ケットシーの試練-08
●チャックの問答
「コーネリア殿! 我が兜の印に掛けて誓うが、決して卿らに寇す者では無い」
コーネリアとは普段使いしないネルの本名である。ネルはその略称であった。
皇帝陛下より賜りし鎧兜に誓う。それは近衛兵である御伴人にとって勅命以外で違える事のない固い誓いを意味している。否、たとえ勅命によって違えざるを得なくなっても、ぎりぎりまで力めて守る誓いであった。
「和魂の御伴人殿。戦場の倣いにて失礼仕る」
ネルに身をやつしたチャックは、公式の礼では無く軍礼を以て話に応じる事を宣言した。
軍礼とは。
例えば馬から降りぬ代わりに鐙を外し、すぐさま攻撃に移れぬがいつでも逃げたり防げるようにしたり、
例えば剣を鞘ごと剣帯から外して右手に持つなど、危害を加えぬ事を示しつつも攻撃に備え、身を護る為に戦う事を前提とした礼法である。
チャック扮するネルと近衛兵の御伴人。一町ほどの距離を置いて向き合った。
「元より、朝廷は貴族家中の仕置に嘴を容れぬものである。
されどコーネリア殿のご意思を正式書面で受諾した上は、ご意思の変わらぬ限り庇護する用意がある。
神殿に入りその庇護下にあるのならば。ご舎兄家臣の跳ねっ返り共とて手を出しかねるはず。
その上で敢えて卿を討たんとするは、神々に逆らい陛下に弓引く大逆となる」
「御伴人殿。卿は都人なれば、武士をご存知ない。
上は刀筆の貴族と変わらねど、下は盗賊の如き奴原もあり。
主の主は主に非ざれば、下知必ずしも下達せず。
功名は七難を隠すゆえ、抜け駆け勝手働きは武士の倣い。
主君の対抗者を害するも、お家の後難を排す為とあらば、忠義ゆえに罰するを能わず。
なれば親兄弟の仲とても、武を以て我が身を護るが弓の貴族なり」
考え方の違いだろう。御伴人や官吏にとっては法と手続きのみが正義だが。お家争いの渦中に有る者にとっては力こそ正義。
皇帝陛下の御稜威で全てが治まる刀筆の貴族と異なり、弓の貴族の力の源泉はその武力にこそある。皇室に連なるほどの名族ならば、武を欠いても滅ぼされまではしないだろうが、力を持った者の傀儡にされてしまうのだ。

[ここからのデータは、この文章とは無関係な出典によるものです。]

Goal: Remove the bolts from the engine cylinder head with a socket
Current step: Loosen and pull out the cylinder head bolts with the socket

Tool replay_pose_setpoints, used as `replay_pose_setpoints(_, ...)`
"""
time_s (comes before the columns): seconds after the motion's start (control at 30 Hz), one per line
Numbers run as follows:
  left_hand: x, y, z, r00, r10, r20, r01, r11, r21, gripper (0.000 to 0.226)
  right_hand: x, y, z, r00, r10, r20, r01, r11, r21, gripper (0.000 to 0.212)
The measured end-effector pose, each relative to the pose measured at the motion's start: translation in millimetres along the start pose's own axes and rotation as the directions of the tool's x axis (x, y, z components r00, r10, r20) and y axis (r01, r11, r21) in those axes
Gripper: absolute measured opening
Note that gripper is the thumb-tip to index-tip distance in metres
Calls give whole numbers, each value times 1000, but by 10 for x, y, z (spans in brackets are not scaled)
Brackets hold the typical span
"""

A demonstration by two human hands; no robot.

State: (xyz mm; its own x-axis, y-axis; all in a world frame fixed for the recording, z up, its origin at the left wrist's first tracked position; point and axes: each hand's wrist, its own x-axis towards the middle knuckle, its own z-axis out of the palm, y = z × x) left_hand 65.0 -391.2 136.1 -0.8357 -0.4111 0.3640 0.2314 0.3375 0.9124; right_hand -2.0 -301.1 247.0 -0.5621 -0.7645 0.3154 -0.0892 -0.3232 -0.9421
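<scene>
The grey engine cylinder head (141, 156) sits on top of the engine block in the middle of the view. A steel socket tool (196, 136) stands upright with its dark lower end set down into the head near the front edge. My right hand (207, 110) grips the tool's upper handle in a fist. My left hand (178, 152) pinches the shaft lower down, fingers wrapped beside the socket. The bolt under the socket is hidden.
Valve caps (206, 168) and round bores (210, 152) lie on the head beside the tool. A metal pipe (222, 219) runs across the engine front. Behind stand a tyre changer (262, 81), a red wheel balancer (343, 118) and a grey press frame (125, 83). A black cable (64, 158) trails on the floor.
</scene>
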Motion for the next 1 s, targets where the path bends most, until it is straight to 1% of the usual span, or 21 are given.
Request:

ネルの声を真似るチャックは、物々しい言い回しを改め、
「恐らく兄上も、不入の権を主張して来るでしょう」
と口にした。
「では、何ゆえに都で書類を提出されたのでしょうか?」
首を傾げる御伴人にチャックは、
「カルディコットは伯爵家。もし家中で争わば。必ずや大事となることでしょう。その時、邪なる者の手によって、朝敵の汚名を被らない為です」
「なるほど。朝敵追討は火事場泥棒共の良い口実になりますからな」
当地に見届けの為に派遣されていた御伴人は、委細承知と明言した。
ゴー! この森の中にただならぬ響きがあり、大地が揺れた。
地が割れ、擦れた樹々の葉は雨のように降り注ぎ、耳をつんざく音が響き渡る。
「コーネリア殿!」
異変に気を取られた一瞬の隙。御伴人はネルの姿を見失った。
小一時間後。
樹上から、扮装を解いたチャックが地面に降りて来た。
「やれやれ。宮仕えは辛いねぇ。
まあ何はともあれ、結果だけは確認してネルに報告してあげないといけないかな」
遠くに立ち昇る土煙の柱。崩れ落ち、赤茶けた地肌を晒す丘陵。
山崩れの事など一瞥することも無く、チャックはのんびりと歩き出す。
ドゴー! ドドドド! ズーン!
「お、行ったか。ま、かんばれ」
激しく響き渡る爆発音に向かってチャックは静かに声を掛けた。